# Directions
The whole listing that follows should be printed again, unchanged.

——

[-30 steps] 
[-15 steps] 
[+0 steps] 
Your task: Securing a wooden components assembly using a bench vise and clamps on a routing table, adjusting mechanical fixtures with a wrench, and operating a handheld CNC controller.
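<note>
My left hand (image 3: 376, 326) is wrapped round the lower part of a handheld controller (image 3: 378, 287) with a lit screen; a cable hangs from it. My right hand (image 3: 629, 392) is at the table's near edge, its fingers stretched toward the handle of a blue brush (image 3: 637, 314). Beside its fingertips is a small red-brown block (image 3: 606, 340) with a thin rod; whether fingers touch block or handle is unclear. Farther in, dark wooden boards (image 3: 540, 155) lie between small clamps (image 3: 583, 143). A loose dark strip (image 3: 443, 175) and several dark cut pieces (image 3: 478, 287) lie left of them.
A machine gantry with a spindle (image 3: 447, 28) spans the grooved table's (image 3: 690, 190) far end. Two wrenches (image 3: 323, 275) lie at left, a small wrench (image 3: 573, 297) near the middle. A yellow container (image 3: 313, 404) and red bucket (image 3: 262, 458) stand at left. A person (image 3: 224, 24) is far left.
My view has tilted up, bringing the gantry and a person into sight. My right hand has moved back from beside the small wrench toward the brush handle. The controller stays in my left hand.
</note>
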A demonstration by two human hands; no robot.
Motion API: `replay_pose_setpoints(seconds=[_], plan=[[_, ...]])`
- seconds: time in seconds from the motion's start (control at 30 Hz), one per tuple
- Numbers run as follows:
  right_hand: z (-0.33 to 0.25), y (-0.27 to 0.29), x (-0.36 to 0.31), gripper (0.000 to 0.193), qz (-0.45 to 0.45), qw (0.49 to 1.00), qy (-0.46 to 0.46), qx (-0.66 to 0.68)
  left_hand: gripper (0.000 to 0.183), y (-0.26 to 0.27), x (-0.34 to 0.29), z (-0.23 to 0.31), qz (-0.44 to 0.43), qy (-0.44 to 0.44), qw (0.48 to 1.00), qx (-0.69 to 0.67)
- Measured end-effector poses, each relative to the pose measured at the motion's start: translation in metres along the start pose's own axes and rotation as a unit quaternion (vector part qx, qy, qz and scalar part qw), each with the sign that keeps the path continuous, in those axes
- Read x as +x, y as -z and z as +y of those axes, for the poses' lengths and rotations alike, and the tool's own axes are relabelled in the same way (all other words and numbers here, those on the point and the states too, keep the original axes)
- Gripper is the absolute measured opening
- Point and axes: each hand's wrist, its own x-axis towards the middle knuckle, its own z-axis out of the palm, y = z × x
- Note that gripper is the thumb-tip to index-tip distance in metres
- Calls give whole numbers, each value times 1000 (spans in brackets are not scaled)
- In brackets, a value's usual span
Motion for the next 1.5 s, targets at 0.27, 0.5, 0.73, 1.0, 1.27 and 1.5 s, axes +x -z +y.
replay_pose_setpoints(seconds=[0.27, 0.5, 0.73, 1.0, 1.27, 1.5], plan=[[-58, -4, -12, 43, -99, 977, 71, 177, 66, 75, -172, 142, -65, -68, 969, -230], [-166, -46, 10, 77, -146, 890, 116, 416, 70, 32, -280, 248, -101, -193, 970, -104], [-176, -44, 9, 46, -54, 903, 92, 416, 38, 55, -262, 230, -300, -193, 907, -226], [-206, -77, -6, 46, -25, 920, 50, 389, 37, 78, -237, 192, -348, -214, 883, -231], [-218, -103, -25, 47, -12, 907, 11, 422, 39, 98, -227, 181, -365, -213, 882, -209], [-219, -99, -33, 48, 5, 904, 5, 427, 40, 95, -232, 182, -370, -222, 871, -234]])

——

# Reply to the exercise
[-30 steps] 
[-15 steps] 
[+0 steps] 
Your task: Securing a wooden components assembly using a bench vise and clamps on a routing table, adjusting mechanical fixtures with a wrench, and operating a handheld CNC controller.
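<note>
My left hand (image 3: 376, 326) is wrapped round the lower part of a handheld controller (image 3: 378, 287) with a lit screen; a cable hangs from it. My right hand (image 3: 629, 392) is at the table's near edge, its fingers stretched toward the handle of a blue brush (image 3: 637, 314). Beside its fingertips is a small red-brown block (image 3: 606, 340) with a thin rod; whether fingers touch block or handle is unclear. Farther in, dark wooden boards (image 3: 540, 155) lie between small clamps (image 3: 583, 143). A loose dark strip (image 3: 443, 175) and several dark cut pieces (image 3: 478, 287) lie left of them.
A machine gantry with a spindle (image 3: 447, 28) spans the grooved table's (image 3: 690, 190) far end. Two wrenches (image 3: 323, 275) lie at left, a small wrench (image 3: 573, 297) near the middle. A yellow container (image 3: 313, 404) and red bucket (image 3: 262, 458) stand at left. A person (image 3: 224, 24) is far left.
My view has tilted up, bringing the gantry and a person into sight. My right hand has moved back from beside the small wrench toward the brush handle. The controller stays in my left hand.
</note>
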A demonstration by two human hands; no robot.
Motion API: `replay_pose_setpoints(seconds=[_], plan=[[_, ...]])`
- seconds: time in seconds from the motion's start (control at 30 Hz), one per tuple
- Numbers run as follows:
  right_hand: z (-0.33 to 0.25), y (-0.27 to 0.29), x (-0.36 to 0.31), gripper (0.000 to 0.193), qz (-0.45 to 0.45), qw (0.49 to 1.00), qy (-0.46 to 0.46), qx (-0.66 to 0.68)
  left_hand: gripper (0.000 to 0.183), y (-0.26 to 0.27), x (-0.34 to 0.29), z (-0.23 to 0.31), qz (-0.44 to 0.43), qy (-0.44 to 0.44), qw (0.48 to 1.00), qx (-0.69 to 0.67)
- Measured end-effector poses, each relative to the pose measured at the motion's start: translation in metres along the start pose's own axes and rotation as a unit quaternion (vector part qx, qy, qz and scalar part qw), each with the sign that keeps the path continuous, in those axes
- Read x as +x, y as -z and z as +y of those axes, for the poses' lengths and rotations alike, and the tool's own axes are relabelled in the same way (all other words and numbers here, those on the point and the states too, keep the original axes)
- Gripper is the absolute measured opening
- Point and axes: each hand's wrist, its own x-axis towards the middle knuckle, its own z-axis out of the palm, y = z × x
- Note that gripper is the thumb-tip to index-tip distance in metres
- Calls give whole numbers, each value times 1000 (spans in brackets are not scaled)
- In brackets, a value's usual span
Motion for the next 1.5 s, targets at 0.27, 0.5, 0.73, 1.0, 1.27 and 1.5 s, axes +x -z +y.
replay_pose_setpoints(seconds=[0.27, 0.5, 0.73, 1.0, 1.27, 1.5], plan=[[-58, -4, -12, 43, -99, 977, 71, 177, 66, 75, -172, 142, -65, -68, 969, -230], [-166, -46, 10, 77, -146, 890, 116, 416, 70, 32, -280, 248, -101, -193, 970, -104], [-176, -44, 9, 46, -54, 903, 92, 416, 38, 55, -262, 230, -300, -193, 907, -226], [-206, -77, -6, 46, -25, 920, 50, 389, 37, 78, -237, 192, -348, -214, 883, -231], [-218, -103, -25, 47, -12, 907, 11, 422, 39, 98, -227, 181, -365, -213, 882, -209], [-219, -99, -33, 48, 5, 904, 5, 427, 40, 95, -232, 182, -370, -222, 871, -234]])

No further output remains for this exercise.